You can also choose the city or zip code in order to see all the groups going on within a 25 or 50 mile radius. Check back often- things change as new groups form.


----------



## ParkerEliz (Mar 21, 2011)

Ill have to check that out


----------



## RosieC (Feb 14, 2012)

I have always found meetups.com to be very disappointing. For me at least. Have never been able to find a group for knitting or any crafting for that matter. But that would apply to my area....I hope anyone who checks out their own areas will have better luck.

I have been toying with the idea of starting my own woman's group - Book Club, Knitting club, Crafts Club and Chat all rolled into one.....I would love that


----------



## Buttons (Feb 11, 2011)

Hi Stitch0818! I live in in Hudson and we have a small group that meet at Panera's in Spring Hill. It is usuallt the 2nd week of every month. Right now, I'm in Michigan for another month and another lady is in Tennessee until Oct 2nd. There are three other ladies that are their now. When I get back, and if you are still interested, maybe we could meet up and go together? 
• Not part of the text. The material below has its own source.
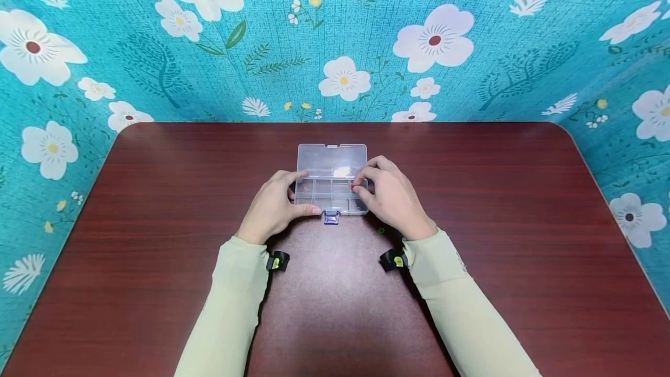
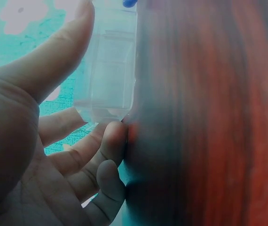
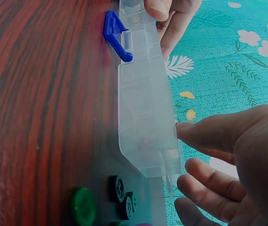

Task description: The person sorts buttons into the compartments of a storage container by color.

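A clear plastic compartment box [image 1: 323, 195] sits on the table with its lid [image 1: 319, 157] raised at the back. A blue latch [image 1: 331, 218] hangs from its front. My left hand [image 1: 271, 205] grips the left end, thumb on the front rim and index finger toward the back. Over the right-hand back compartment, my right hand [image 1: 394, 194] pinches a small red button [image 1: 353, 187], mostly hidden by the fingertips. In the right wrist view, a green button [image 3: 82, 207] and several dark ones, including a black button [image 3: 116, 188], lie close to the box's right end.
The box stands on a dark red-brown wooden table [image 1: 497, 202]. Behind it hangs a turquoise flowered cloth [image 1: 293, 39]. A small green ring-like button [image 1: 381, 230] lies by my right wrist. Black straps circle both wrists.
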The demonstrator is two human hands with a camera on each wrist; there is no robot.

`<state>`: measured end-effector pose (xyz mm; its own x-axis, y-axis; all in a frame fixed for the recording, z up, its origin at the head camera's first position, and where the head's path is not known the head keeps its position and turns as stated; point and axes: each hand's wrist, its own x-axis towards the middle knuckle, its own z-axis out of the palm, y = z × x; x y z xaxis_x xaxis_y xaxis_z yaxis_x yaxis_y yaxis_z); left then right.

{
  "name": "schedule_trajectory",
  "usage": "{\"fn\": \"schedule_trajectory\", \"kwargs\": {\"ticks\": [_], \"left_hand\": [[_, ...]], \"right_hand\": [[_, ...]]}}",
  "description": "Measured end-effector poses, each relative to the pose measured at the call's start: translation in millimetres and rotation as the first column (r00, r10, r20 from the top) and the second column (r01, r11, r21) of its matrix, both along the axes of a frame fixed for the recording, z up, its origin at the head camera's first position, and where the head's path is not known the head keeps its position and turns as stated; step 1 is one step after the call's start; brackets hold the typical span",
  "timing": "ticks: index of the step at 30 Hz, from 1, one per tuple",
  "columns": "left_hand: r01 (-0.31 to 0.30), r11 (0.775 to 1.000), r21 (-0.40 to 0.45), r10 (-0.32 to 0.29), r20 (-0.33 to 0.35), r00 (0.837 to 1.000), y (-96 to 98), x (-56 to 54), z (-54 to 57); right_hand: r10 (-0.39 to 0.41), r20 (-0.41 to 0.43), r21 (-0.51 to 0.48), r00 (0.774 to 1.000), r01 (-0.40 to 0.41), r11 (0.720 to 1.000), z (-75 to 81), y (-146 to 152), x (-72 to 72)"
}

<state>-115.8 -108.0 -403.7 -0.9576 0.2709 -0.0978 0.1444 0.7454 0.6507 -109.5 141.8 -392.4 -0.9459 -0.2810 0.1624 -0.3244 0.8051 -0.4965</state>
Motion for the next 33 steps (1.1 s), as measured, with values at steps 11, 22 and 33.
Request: {"fn": "schedule_trajectory", "kwargs": {"ticks": [11,22,33], "left_hand": [[0.004,1.000,0.003,-0.004,-0.004,1.000,0.1,0.7,-0.7],[0.008,1.000,-0.007,-0.008,-0.007,1.000,-0.2,-0.5,-0.8],[0.000,1.000,0.003,0.000,-0.004,1.000,0.0,-0.7,-1.0]], "right_hand": [[0.011,0.011,0.017,1.000,-0.012,1.000,-0.4,-0.8,-0.4],[0.017,0.021,0.023,1.000,-0.018,1.000,-0.9,-0.1,-1.0],[-0.001,0.032,-0.032,0.999,0.002,0.999,4.5,5.9,1.7]]}}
Call the Library in Hudson and in New Port Richey or Port Richey on Little Rd. They had meet ups as well. The woman that runs the one in Hudson on Fivay, is Ruby. Now I'm not sure if she is still there or not. I think they meet up on Tuesday or Thursday evening and the one on Little road was meeting up on Friday mornings. You really need to call to check into that. 

I hope I helped some what. If you find any others please let me know. Karen


----------



## stitch0818 (Jan 24, 2012)

thank you. catch up with me when you get back. there is a yarn and coffee shop in Tarpon springs called Mama Lanes. I'm going to Creech it out tomorrow


----------



## OccasionallyKnotty (Jan 30, 2013)

I, too, was disappointed the first times I used Meetups, but then, come June, the group I go to now appeared. They only started the end of March, so couldn't have found them sooner. 

If you check back once a month, you may see something new.


----------



## crispie (Dec 17, 2011)

I am not familiar with meetup groups. However if you go to the "user list" at top of page, on the left side of the page that shows up you can put in location of area you want to search and that might help to find Kprs.


----------



## Rita Ann (Jan 17, 2012)

I have 2 groups here...one in Port Orange Fl we meet at a local Church and the other is in Ormond Beach Fl.at a yarn shop thats called the Ball of Yarn....love all the ladies they are all nice and helpful....hope you find some where you live....


----------



## SuperK (Jun 4, 2012)

The small group meeting at Panera in Spring Hill will get together on Saturday, September 21st. 1pm for lunch and 2 pm for knitting! We would love to have you join us.

Kathy


----------



## MadelineR73 (Nov 5, 2019)

[No message]


----------